(May 2013) Many of her sculptures are women with prominent shapes: big thighs and buttocks, small breasts, and thin arms, but no head.
But Belgian-born and New Zealand-resident sculptor Renate Verbrugge protests when beholders project too much interpretation into her „girls“: „In my humble opinion, sculpture … should provoke an emotion, touch the viewer without having to explain what it’s about.“
Pity: we would have enjoyed a digression into meaningful interpretation.
Instead, let us turn to a bit of biography and what led the artist to pursue a life of sculpting in New Zealand.
She grew up in an art-loving family in Belgium but never had the intention of becoming an artist herself. Moving to New Zealand was a decision taken together with her then husband for the sake of the children: „Belgium was too busy and overpopulated to give our sons of 3 und 5 years the childhood we wanted to give them.“
She goes on: „The best choice we ever made.“ And later in the same mail: „Everything I do (in art) I have to thank the Te Kupenga Stone Sculpture Society for.“
4 years after her move she visited the Te Kupenga Symposium in New Plymouth. There, artist Filipe Tohi showed her how to work stone. „Since then sculpting has become my passion in life“ she writes in retrospect. „Now I have made stone sculpture my job and love every minute of it“
The symposium is held every year in January under the auspices of the Te Kupenga Stone Sculpture Society whose aim it is to give local Taranaki Andesit a name in sculpting. The mountain from which the stone derives its name is the dormant Taranaki volcano.

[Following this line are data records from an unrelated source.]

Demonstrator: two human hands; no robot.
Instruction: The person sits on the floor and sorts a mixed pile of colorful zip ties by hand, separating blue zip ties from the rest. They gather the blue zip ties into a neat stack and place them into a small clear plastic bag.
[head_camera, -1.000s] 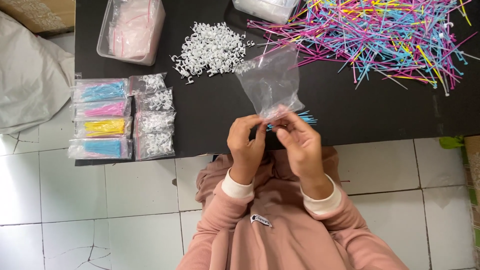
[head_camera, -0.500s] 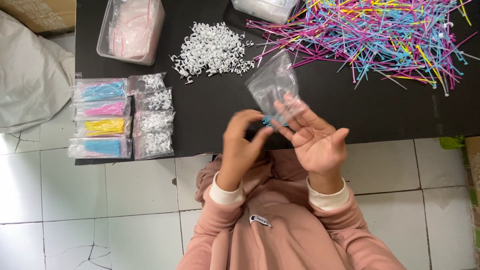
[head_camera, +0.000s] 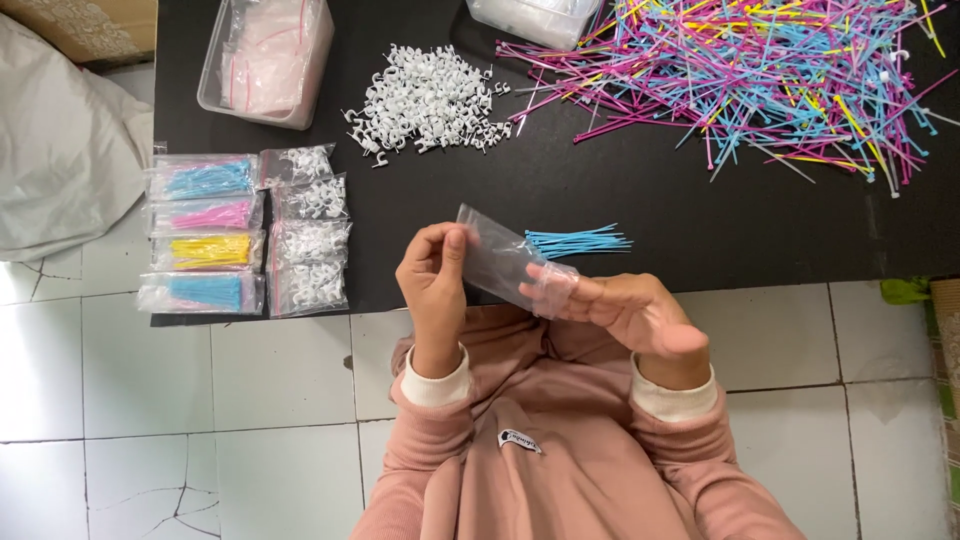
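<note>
Head view, my left hand pinching clear bag edge, right hand open, fingers inside bag mouth, blue ties just beyond them.

Black mat with white clips, coloured cable ties, filled bags, clear tub

A small plastic bag is held between the left hand and the right hand, over the near edge of the table. A bundle of cable ties lies just behind the bag. Filled bags are laid in two columns at the left. Behind them a tub stands, with a heap of clips to its right and loose ties spread farther right.
</note>
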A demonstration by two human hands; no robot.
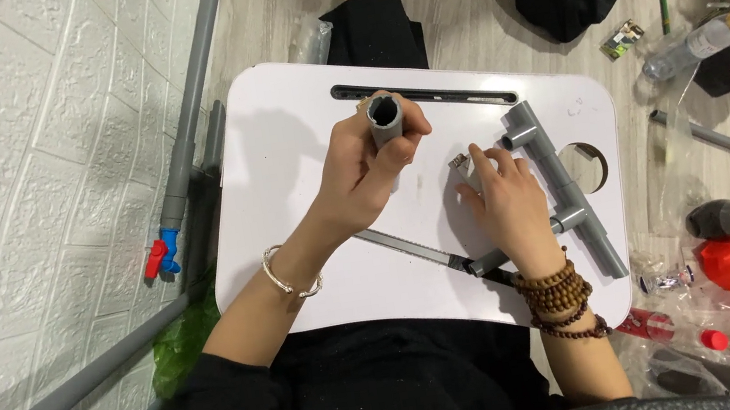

But just as other members of the artists’ community Verbrugge also works in other stone. She prefers hard stone especially Belgian Blue limestone from her birth place, supplied by BMB a wholesaler in Wortegem-Petegem.
Next to her „girls“ a selection of her work can be viewed on her webpage including geometric shapes like cubes or rectangular solids.
The surfaces are invariably worked to distinct structures.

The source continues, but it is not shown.